Figure 6 Mixed lineage kinase domain-like protein adenosine triphosphate-binding inhibitor attenuated steatosis and inflammation in alcoholic animal model. A: Overview of animal experiments. Mice were fed an ethyl alcohol (EtOH) diet for 10 days, and daily intraperitoneal injection of mixed lineage kinase domain-like protein (MLKL) adenosine triphosphate (ATP)-binding inhibitor (Compound-4) (10 mg/kg) was administered for 10 days. On the morning of 11^th day, EtOH was administered orally (5 g/kg), and euthanasia was performed nine hours later. Liver tissue and serum were collected; B: C57BL/6 mouse body weight through 10 days of experiment. The mice fed EtOH diet showed a trend of weight loss; n = 8; C: Liver tissue sections were stained with hematoxylin-eosin staining, 200 ×; D: Serum alanine transaminase, aspartate transaminase, and total bilirubin were measured (n = 8/group); E: Steatosis, inflammation, and fibrosis among EtOH and MLKL ATP-binding inhibitor (Compound-4) groups; F: CXCL1, CXCL2, ICAM, VCAM, MCP-1, and NLRP3 mRNA expression levels were measured via quantitative real-time polymerase chain reaction in liver tissue. P calculated compared to ethyl alcohol, mixed lineage kinase domain-like protein adenosine triphosphate-binding inhibitor (Compound-4). ^aP < 0.05. ^cP < 0.001. EtOH: Ethyl alcohol; HE: Hematoxylin-eosin staining; GAPDH: Glyceraldehyde 3-phosphate dehydrogenase; CPD4: Compound-4; ALT: Alanine transaminase; AST: Aspartate transaminase; ASH: Alcoholic steatohepatitis.

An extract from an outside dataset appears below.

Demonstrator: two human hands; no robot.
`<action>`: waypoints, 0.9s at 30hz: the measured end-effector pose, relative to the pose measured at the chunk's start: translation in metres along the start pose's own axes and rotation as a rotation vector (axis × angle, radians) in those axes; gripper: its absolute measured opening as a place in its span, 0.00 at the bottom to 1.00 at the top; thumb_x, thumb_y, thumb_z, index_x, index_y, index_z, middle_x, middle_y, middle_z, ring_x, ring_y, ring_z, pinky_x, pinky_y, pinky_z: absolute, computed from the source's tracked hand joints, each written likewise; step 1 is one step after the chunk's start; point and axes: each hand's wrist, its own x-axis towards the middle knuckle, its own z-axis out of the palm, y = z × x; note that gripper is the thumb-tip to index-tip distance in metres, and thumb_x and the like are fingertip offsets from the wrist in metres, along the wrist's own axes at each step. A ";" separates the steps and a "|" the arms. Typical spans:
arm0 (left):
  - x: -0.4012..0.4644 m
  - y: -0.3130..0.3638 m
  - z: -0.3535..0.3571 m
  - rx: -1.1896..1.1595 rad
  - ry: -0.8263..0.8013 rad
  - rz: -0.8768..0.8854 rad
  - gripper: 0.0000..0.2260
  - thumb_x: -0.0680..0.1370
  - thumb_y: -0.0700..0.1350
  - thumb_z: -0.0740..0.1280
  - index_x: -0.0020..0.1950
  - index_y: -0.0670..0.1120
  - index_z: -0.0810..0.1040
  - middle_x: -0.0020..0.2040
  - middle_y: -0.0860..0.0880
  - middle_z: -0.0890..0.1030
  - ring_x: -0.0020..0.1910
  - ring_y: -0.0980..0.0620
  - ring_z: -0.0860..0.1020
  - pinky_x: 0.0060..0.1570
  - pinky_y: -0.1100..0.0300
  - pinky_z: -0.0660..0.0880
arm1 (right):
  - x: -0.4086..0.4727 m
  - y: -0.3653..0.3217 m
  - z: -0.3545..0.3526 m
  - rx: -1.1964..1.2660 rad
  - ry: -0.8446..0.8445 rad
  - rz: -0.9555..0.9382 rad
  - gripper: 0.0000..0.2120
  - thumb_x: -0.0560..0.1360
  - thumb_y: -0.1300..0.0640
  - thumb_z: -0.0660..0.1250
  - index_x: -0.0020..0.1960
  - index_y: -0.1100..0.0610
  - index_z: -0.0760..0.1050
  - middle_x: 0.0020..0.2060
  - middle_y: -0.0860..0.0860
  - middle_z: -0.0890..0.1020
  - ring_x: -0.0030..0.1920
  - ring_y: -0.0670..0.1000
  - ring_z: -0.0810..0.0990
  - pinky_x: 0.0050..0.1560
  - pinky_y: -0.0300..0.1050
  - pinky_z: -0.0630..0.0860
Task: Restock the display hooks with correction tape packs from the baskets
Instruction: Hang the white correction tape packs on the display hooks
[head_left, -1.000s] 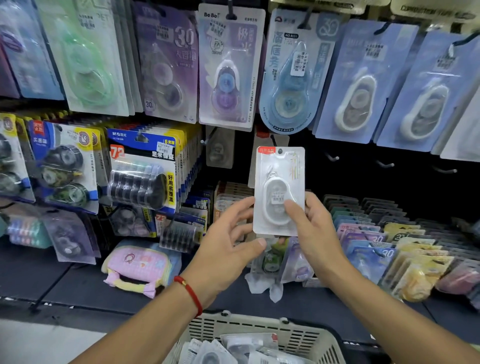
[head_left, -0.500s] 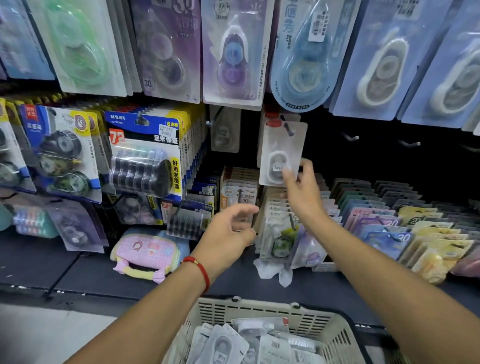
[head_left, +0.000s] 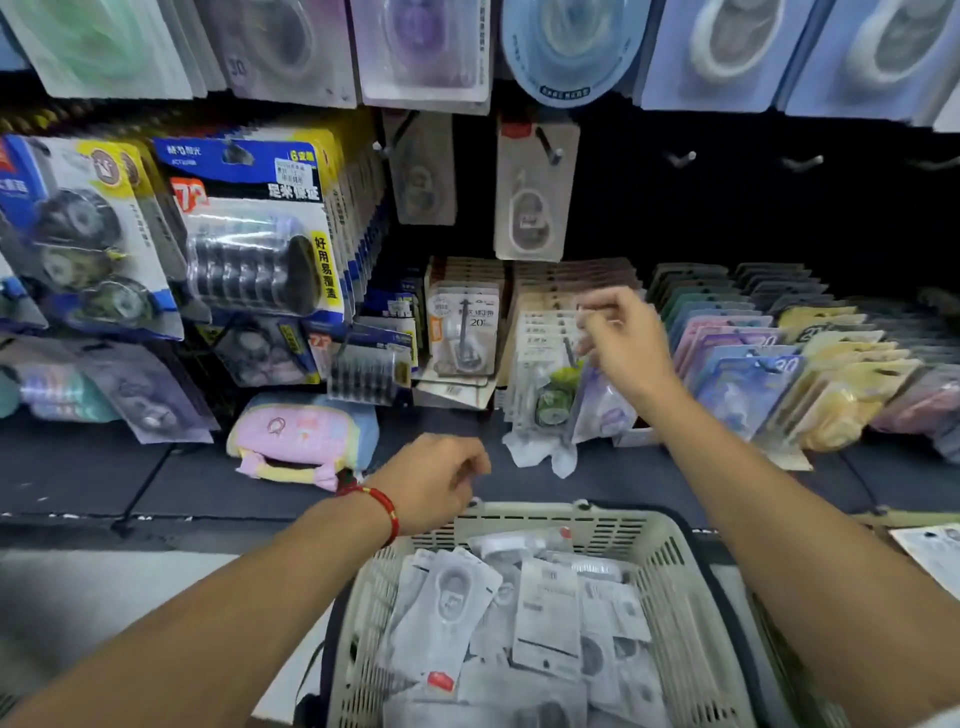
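Observation:
A white correction tape pack (head_left: 532, 205) hangs on a display hook (head_left: 550, 148) at the upper middle, free of both hands. My right hand (head_left: 621, 343) hovers below it with loosely curled fingers and holds nothing. My left hand (head_left: 431, 480), with a red bracelet at the wrist, hangs empty over the far rim of the cream basket (head_left: 670, 551). Several white packs (head_left: 452, 608) lie loose in the basket.
Bare hooks (head_left: 683, 158) (head_left: 802, 163) stick out of the dark panel to the right. Large packs hang above and at left. Rows of coloured packs (head_left: 753, 364) stand on the shelf, and a pink pouch (head_left: 301, 441) lies at left.
My right hand hung the white pack on the hook, let go and dropped back. My left hand sank toward the basket. The view tilted down.

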 end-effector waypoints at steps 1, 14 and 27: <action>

Figure 7 Effects of mixed lineage kinase domain-like protein adenosine triphosphate pocket inhibitor on alcoholic liver disease model after lipopolysaccharide stimuli in liver organoid system. Liver organoids were treated with lipopolysaccharide to create an alcohol-induced liver disease model. After mixed lineage kinase domain-like protein adenosine triphosphate pocket-binding inhibitor treatment after necroptotic stimuli, the expression of tumor necrosis factor-α, CXCL1/CXCL2, ICAM, and VCAM decreased in the organoid system. ^cP < 0.001. ^dP < 0.0001. TNF: Tumor necrosis factor; DMSO: Dimethyl sulfoxide; LPS: Lipopolysaccharide; CPD: Compound.